Ihnen wurden nicht selten in der BRD, aber auch in der DDR, der notwendige Respekt und die öffentliche Anerkennung verweigert. Sie erfuhren oft persönliche Demütigungen und Diskriminierungen in der DDR sowie durch die Delegitimierungen der DDR. Sie haben sich manchmal aus Disziplin, Parteidisziplin, eingeordnet und untergeordnet, wurden manchmal auch abgestraft, ließen sich aber nicht unterkriegen.

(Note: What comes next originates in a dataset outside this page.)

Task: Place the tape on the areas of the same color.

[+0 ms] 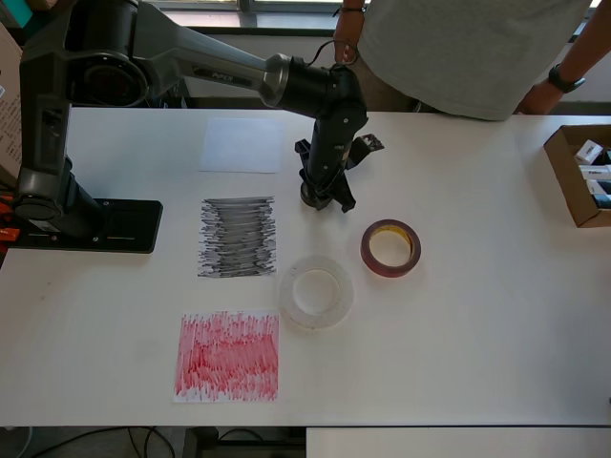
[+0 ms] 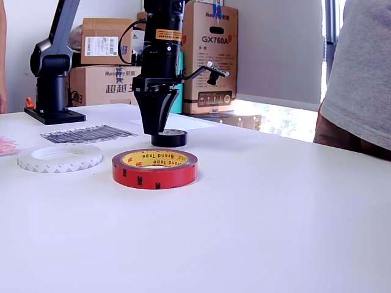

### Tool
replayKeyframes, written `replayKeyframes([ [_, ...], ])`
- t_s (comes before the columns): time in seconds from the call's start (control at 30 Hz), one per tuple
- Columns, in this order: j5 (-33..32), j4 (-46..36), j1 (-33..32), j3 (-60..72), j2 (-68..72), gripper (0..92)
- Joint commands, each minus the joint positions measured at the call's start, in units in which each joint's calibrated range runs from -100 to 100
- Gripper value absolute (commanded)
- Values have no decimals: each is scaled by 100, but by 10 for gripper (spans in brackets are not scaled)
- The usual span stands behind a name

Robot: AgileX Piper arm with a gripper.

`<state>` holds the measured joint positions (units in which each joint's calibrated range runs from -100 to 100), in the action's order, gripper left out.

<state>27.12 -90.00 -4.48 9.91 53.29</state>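
Observation:
My gripper (image 1: 323, 197) points straight down at the back middle of the table. Its fingers are drawn close on the wall of the small black tape roll (image 2: 175, 139), which rests on the table. The dark-red roll (image 1: 390, 248) with a yellowish core lies flat to the right in the overhead view. The translucent white roll (image 1: 316, 291) lies flat in front of it. The plain white sheet (image 1: 241, 145), the black scribbled patch (image 1: 237, 237) and the red scribbled patch (image 1: 227, 356) stand in a column at the left, all bare.
The arm's black base (image 1: 91, 224) is clamped at the table's left. An open cardboard box (image 1: 578, 176) sits at the right edge. A person (image 1: 468, 48) stands at the far side. Cardboard boxes (image 2: 211, 55) stand behind the table.

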Motion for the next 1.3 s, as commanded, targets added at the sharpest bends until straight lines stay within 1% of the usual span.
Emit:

Parteidisziplin und Loyalität gegenüber ihrem Staat hinderte sie an Kritik oder gar Bruch mit der DDR.
Sie bekamen Schläge und Beulen an den Kopf, von Feind und Freund, nicht nur von Gegnern, sondern auch von eigenen Genossen oder ehemaligen Mitarbeitern, denen sie den Weg in der Wissenschaft oder Kultur geebnet, vor Kritik und Maßregelung geschützt haben. Sie waren teilweise Mahner, ohne das System in Frage zu stellen.
Ich hätte auch gern Jürgen Kuczynski, den „linientreuen Dissidenten“, in der Reihe der Köpfe gesehen, aber dafür war Frau Rößler zu jung. Ein etwas frei umformuliertes Zitat aus seinem „Fortgesetzten Dialog mit meinem Urenkel“ lautet:
Mein größter Fehler war, dass ich das System der DDR bejahte, aber tausend kritische Bemerkungen zu ihm machte, statt umgekehrt das System zu verneinen und tausend gute Dinge an ihm festzustellen.
Elmar Faber bilanzierte sein Leben und Wirken zwischen zwei Untergängen unter dem Titel „Verloren im Paradies“. Viele hatten manchmal „Einsicht in die Notwendigkeit“ oder „Die Schere im Kopf“
Sie stehen exemplarisch für eine erste und zweite Generation der Gestalter der DDR. Sie haben Chancen in der DDR geschaffen, genutzt und anderen eröffnet. Auch mir, der das Glück der etwas späteren Geburt hatte. Ich bekunde meinen Respekt vor den großartigen Persönlichkeiten, von denen Christiane Rößler mit ihren Köpfen ein Denkbild geschaffen hat.
Ich danke Ihnen für die Gelegenheit, Ihnen meine Gedanken mitzuteilen, und hoffe, dass einige dieser Gedanken auch Ihre sind.